待走进去之後,幼青才知方才的话,的确没有骗人。
袇房内极为冷清,唯馀桌椅床榻之类。
殷胥行至南窗下,抚着几案道:“此处,原放的是古琴,旁边这里摆有香炉。”
中间会隔着一架屏风,桌案上会摆着棋盘,西边是书架。
“朕幼时也不过是,读书下棋,弹琴品茶,偶尔射猎,同现在也无甚差别。”
幼青好奇问:“陛下小时候便是如此?不贪玩吗?”
殷胥道:“也许天性是想贪玩的,只是重重规矩束着,一日一日便成如此了。”
其实幼青都可以想象的到,一个小小少年,玄衣金带,发冠戴得端正,俊朗的眉目尚未褪去稚气,但小小的人就坐在桌案前,低眸垂目,薄唇抿紧,认真地弹奏着琴曲。
“好想要个孩子啊。”幼青忍不住道。
话音刚出口,幼青就方觉不对,忙抿紧了唇。
殷胥已然笑着道:“好。”
出了这座袇房,不远处就是棵繁茂的海棠,已然生得满树花开,似晚霞般烧着,灼灼的花朵在落日下轻摇,浅缃色的花瓣随着风洋洋洒洒地飘落。
幼青想起了近乎被遗忘在角落里的,一件极小极久远的事。
那年海棠也开得极盛,她又被束着不得出门,但不知因着什麽,她偷偷地跑出去了,还不慎在山间迷了路。

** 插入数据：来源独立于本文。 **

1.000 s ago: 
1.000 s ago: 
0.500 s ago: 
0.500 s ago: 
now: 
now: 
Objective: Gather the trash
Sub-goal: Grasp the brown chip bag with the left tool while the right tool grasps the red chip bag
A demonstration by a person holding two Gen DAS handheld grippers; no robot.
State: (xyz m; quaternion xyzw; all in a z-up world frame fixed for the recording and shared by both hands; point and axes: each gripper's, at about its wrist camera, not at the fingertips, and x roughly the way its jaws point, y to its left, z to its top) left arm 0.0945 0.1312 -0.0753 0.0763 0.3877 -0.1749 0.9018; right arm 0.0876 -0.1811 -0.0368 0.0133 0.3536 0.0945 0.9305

正在重重树木之间,满目荒然之际,幼青实在忍不住哭了出来。
小时候总觉得,发生什麽小事,都像是天要塌了。一边想着回不了家了,一边又想着这般被师父发现,定是要挨罚的,于是哭得越发痛彻心扉。
而後,灌木丛中,就走出了个少年。
一身白衣,萧萧如玉,眉目俊秀得不似凡人。